WHAT YOU SHOULD DO –
What is needed is a word-for-word transcript of the listing, free of pictures.

RECORDS PROVIDED –

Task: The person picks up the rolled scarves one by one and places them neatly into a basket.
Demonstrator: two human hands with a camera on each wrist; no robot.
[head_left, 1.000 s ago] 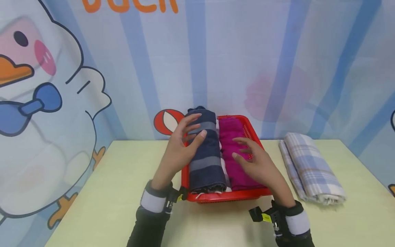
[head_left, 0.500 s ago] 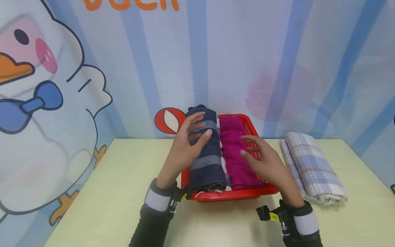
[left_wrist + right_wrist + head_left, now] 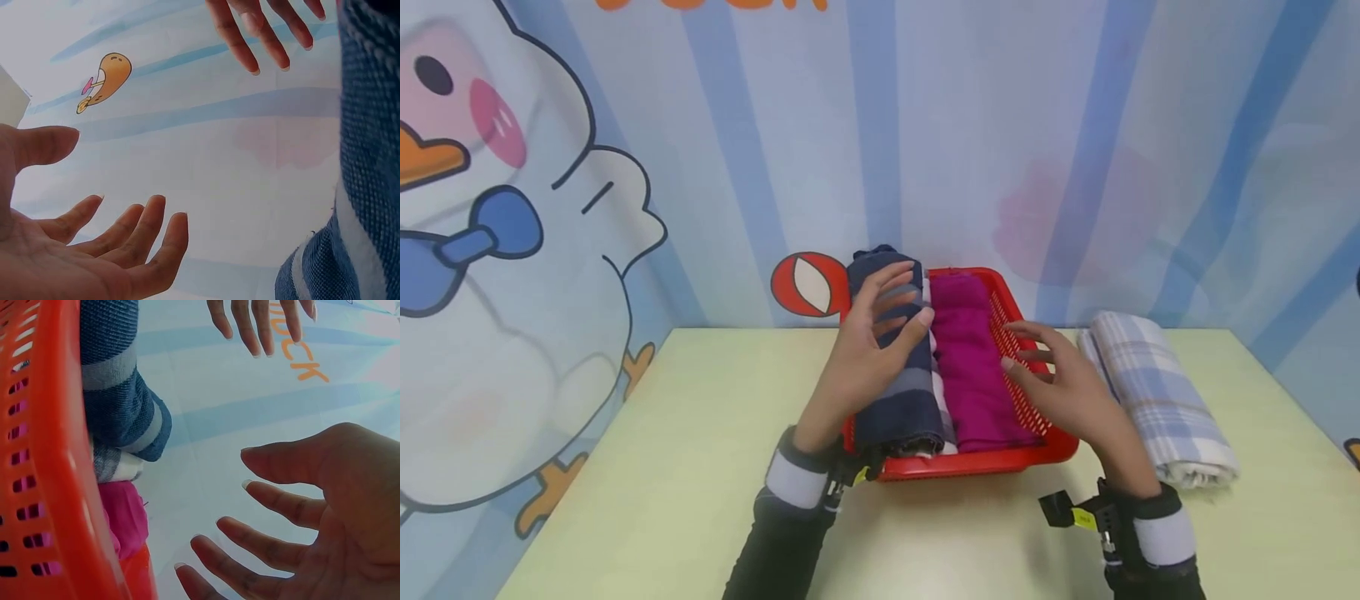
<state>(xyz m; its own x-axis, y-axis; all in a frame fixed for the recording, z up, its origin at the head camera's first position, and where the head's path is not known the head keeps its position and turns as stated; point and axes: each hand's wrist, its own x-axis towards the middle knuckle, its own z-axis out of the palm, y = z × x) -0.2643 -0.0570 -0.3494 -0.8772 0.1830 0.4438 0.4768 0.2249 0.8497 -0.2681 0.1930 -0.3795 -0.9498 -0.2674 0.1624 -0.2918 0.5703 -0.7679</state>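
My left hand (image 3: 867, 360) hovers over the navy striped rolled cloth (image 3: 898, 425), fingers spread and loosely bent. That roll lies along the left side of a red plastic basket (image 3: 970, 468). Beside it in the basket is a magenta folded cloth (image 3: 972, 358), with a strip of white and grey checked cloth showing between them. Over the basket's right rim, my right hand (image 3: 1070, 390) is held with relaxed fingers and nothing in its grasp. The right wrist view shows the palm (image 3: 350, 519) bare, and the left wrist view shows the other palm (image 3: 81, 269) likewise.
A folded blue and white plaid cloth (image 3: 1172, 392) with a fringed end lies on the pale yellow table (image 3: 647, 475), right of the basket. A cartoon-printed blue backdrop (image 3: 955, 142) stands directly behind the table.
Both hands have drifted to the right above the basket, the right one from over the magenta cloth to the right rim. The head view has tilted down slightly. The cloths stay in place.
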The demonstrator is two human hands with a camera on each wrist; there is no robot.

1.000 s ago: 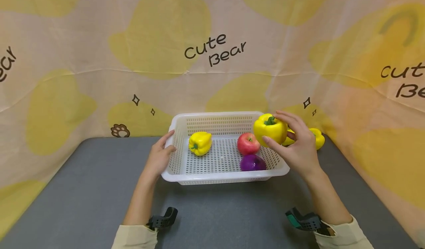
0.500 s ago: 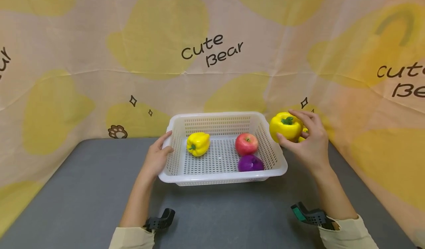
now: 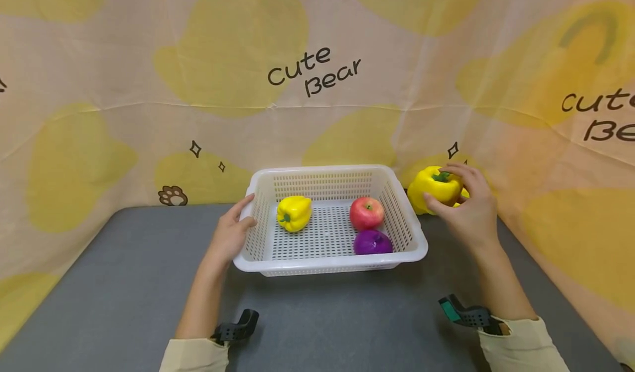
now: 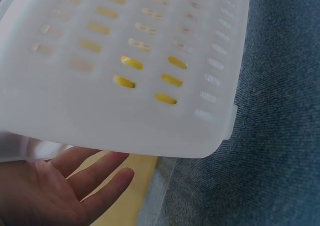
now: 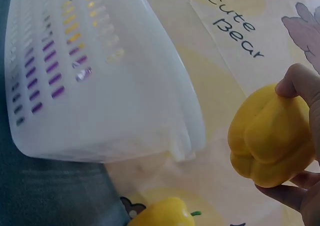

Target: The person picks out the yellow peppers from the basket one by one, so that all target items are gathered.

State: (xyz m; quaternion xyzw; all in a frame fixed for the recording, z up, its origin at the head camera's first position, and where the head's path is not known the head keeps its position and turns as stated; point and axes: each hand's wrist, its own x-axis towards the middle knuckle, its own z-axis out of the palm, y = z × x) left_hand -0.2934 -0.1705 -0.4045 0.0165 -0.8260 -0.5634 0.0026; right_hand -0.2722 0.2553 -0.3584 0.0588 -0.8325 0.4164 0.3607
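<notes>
My left hand (image 3: 232, 230) grips the left rim of a white perforated plastic basket (image 3: 317, 266), thumb over the edge and several fingers spread below it in the left wrist view. Inside sit a yellow bell pepper (image 3: 295, 214) at the left, a red apple (image 3: 367, 213) and a round purple vegetable (image 3: 373, 242) at the right. Beyond the basket's right side, my right hand (image 3: 471, 209) holds another yellow bell pepper (image 5: 270, 136) between thumb and fingers, raised, its green stem facing up. A further yellow pepper (image 5: 164, 213) lies below it, mostly covered in the head view.
The basket stands on a dark grey table (image 3: 327, 322). A patterned cloth (image 3: 223, 47) with "Cute Bear" lettering rises along the back and sides of the table. Each wrist carries a black strap mount (image 3: 238, 327).
My right hand has carried the bell pepper rightward, from over the basket's right rim to outside it. The left hand keeps its hold on the basket; the whole view has shifted slightly.
</notes>
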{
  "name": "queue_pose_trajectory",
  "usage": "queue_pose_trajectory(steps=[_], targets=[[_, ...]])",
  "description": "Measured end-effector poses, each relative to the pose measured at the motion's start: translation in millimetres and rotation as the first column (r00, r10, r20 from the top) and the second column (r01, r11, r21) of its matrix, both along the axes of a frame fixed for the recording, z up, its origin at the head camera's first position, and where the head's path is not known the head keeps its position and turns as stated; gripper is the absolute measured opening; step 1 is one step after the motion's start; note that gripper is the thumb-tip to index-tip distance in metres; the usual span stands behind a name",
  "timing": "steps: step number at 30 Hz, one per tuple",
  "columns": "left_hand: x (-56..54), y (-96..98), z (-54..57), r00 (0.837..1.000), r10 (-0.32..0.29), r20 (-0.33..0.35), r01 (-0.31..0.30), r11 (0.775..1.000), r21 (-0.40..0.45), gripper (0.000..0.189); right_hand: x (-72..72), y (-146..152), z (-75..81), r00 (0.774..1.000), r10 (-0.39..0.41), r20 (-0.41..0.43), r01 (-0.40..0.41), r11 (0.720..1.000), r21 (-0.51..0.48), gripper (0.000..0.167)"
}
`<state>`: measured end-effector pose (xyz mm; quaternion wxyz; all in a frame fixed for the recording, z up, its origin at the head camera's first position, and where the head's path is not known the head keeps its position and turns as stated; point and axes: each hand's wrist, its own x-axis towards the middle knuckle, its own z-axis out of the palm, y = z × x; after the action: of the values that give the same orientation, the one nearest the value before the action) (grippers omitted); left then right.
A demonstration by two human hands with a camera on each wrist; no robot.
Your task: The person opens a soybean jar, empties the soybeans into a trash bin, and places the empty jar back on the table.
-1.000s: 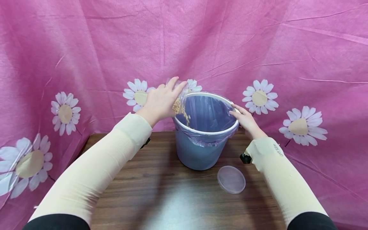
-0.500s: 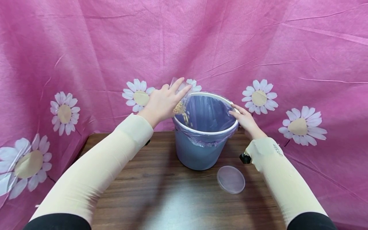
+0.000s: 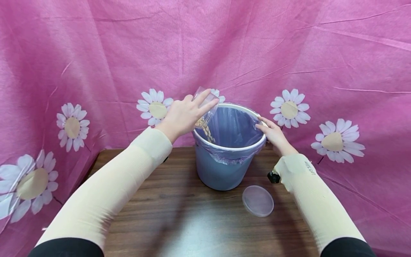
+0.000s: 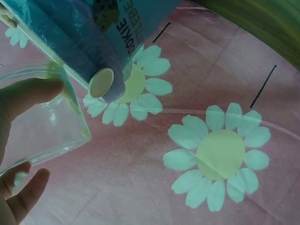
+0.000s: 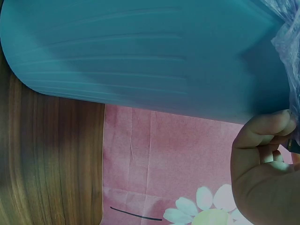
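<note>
The left hand (image 3: 183,116) grips a clear cup (image 3: 210,114) tilted over the bin (image 3: 221,173), tan bits (image 3: 205,132) pouring out; I'd tip gently, the right hand (image 3: 274,135) gripping the rim (image 3: 231,148) for steadiness

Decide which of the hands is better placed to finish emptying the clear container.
Probably the left hand: it grips the container pouring into the bin, while the right hand holds the rim.

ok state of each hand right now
Left hand: holding a tilted, clear plastic container.
Right hand: holding the round blue plastic bin by its white rim.
</note>
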<state>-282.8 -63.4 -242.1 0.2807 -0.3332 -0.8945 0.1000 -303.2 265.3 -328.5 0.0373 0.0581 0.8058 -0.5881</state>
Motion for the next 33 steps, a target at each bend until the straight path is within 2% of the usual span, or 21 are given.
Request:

RESPONSE TO THE EXERCISE –
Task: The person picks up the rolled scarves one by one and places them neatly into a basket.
Demonstrator: two human hands with a camera on each wrist; no robot.
[head_left, 1.000 s ago] 
[head_left, 0.500 s ago] 
[left_wrist + right_wrist + head_left, now] 
<state>(xyz m; its own x-axis, y-axis; all in a frame fixed for the recording, z up, its origin at the head camera's first position, and where the head's path is not known the head keeps its position and turns as stated; point and axes: each hand's wrist, its own x-axis towards the middle knuckle, its own z-axis out of the palm, y = z × x) -0.2643 -0.0570 -0.3494 -0.8772 0.1830 0.4438 0.4768 0.2249 0.8497 -0.2681 0.1930 -0.3795 -0.9498 -0.2674 0.1624 -0.2918 0.5703 -0.7679</state>
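My left hand (image 3: 867, 360) hovers over the navy striped rolled cloth (image 3: 898, 425), fingers spread and loosely bent. That roll lies along the left side of a red plastic basket (image 3: 970, 468). Beside it in the basket is a magenta folded cloth (image 3: 972, 358), with a strip of white and grey checked cloth showing between them. Over the basket's right rim, my right hand (image 3: 1070, 390) is held with relaxed fingers and nothing in its grasp. The right wrist view shows the palm (image 3: 350, 519) bare, and the left wrist view shows the other palm (image 3: 81, 269) likewise.
A folded blue and white plaid cloth (image 3: 1172, 392) with a fringed end lies on the pale yellow table (image 3: 647, 475), right of the basket. A cartoon-printed blue backdrop (image 3: 955, 142) stands directly behind the table.
Both hands have drifted to the right above the basket, the right one from over the magenta cloth to the right rim. The head view has tilted down slightly. The cloths stay in place.
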The demonstrator is two human hands with a camera on each wrist; there is no robot.

1.000 s ago: 
0.500 s ago: 
now: 
now: 
now: 

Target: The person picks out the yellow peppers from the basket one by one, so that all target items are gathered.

State: (xyz m; quaternion xyzw; all in a frame fixed for the recording, z up, its origin at the head camera's first position, and where the head's path is not known the head keeps its position and turns as stated; point and axes: each hand's wrist, its own x-axis towards the middle knuckle, its own z-axis out of the palm, y = z × x) left_hand -0.2934 -0.1705 -0.4045 0.0165 -0.8260 -0.5634 0.0026; right_hand -0.2722 0.2553 -0.3584 0.0588 -0.8325 0.4164 0.3607
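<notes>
My left hand (image 3: 232, 230) grips the left rim of a white perforated plastic basket (image 3: 317, 266), thumb over the edge and several fingers spread below it in the left wrist view. Inside sit a yellow bell pepper (image 3: 295, 214) at the left, a red apple (image 3: 367, 213) and a round purple vegetable (image 3: 373, 242) at the right. Beyond the basket's right side, my right hand (image 3: 471, 209) holds another yellow bell pepper (image 5: 270, 136) between thumb and fingers, raised, its green stem facing up. A further yellow pepper (image 5: 164, 213) lies below it, mostly covered in the head view.
The basket stands on a dark grey table (image 3: 327, 322). A patterned cloth (image 3: 223, 47) with "Cute Bear" lettering rises along the back and sides of the table. Each wrist carries a black strap mount (image 3: 238, 327).
My right hand has carried the bell pepper rightward, from over the basket's right rim to outside it. The left hand keeps its hold on the basket; the whole view has shifted slightly.
</notes>
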{
  "name": "queue_pose_trajectory",
  "usage": "queue_pose_trajectory(steps=[_], targets=[[_, ...]])",
  "description": "Measured end-effector poses, each relative to the pose measured at the motion's start: translation in millimetres and rotation as the first column (r00, r10, r20 from the top) and the second column (r01, r11, r21) of its matrix, both along the axes of a frame fixed for the recording, z up, its origin at the head camera's first position, and where the head's path is not known the head keeps its position and turns as stated; gripper is the absolute measured opening; step 1 is one step after the motion's start; note that gripper is the thumb-tip to index-tip distance in metres; the usual span stands behind a name",
  "timing": "steps: step number at 30 Hz, one per tuple",
  "columns": "left_hand: x (-56..54), y (-96..98), z (-54..57), r00 (0.837..1.000), r10 (-0.32..0.29), r20 (-0.33..0.35), r01 (-0.31..0.30), r11 (0.775..1.000), r21 (-0.40..0.45), gripper (0.000..0.189); right_hand: x (-72..72), y (-146..152), z (-75..81), r00 (0.774..1.000), r10 (-0.39..0.41), r20 (-0.41..0.43), r01 (-0.40..0.41), r11 (0.720..1.000), r21 (-0.51..0.48), gripper (0.000..0.167)"
}
`<state>`: measured end-effector pose (xyz mm; quaternion wxyz; all in a frame fixed for the recording, z up, its origin at the head camera's first position, and where the head's path is not known the head keeps its position and turns as stated; point and axes: each hand's wrist, its own x-axis towards the middle knuckle, its own z-axis out of the palm, y = z × x; after the action: of the values that give the same orientation, the one nearest the value before the action) (grippers omitted); left then right.
A demonstration by two human hands with a camera on each wrist; no robot.
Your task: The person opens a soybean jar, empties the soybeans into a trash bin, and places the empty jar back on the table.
-1.000s: 
-0.500s: 
+0.000s: 
+0.000s: 
+0.000s: 
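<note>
The left hand (image 3: 183,116) grips a clear cup (image 3: 210,114) tilted over the bin (image 3: 221,173), tan bits (image 3: 205,132) pouring out; I'd tip gently, the right hand (image 3: 274,135) gripping the rim (image 3: 231,148) for steadiness

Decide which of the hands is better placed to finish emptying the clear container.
Probably the left hand: it grips the container pouring into the bin, while the right hand holds the rim.

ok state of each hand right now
Left hand: holding a tilted, clear plastic container.
Right hand: holding the round blue plastic bin by its white rim.
</note>
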<state>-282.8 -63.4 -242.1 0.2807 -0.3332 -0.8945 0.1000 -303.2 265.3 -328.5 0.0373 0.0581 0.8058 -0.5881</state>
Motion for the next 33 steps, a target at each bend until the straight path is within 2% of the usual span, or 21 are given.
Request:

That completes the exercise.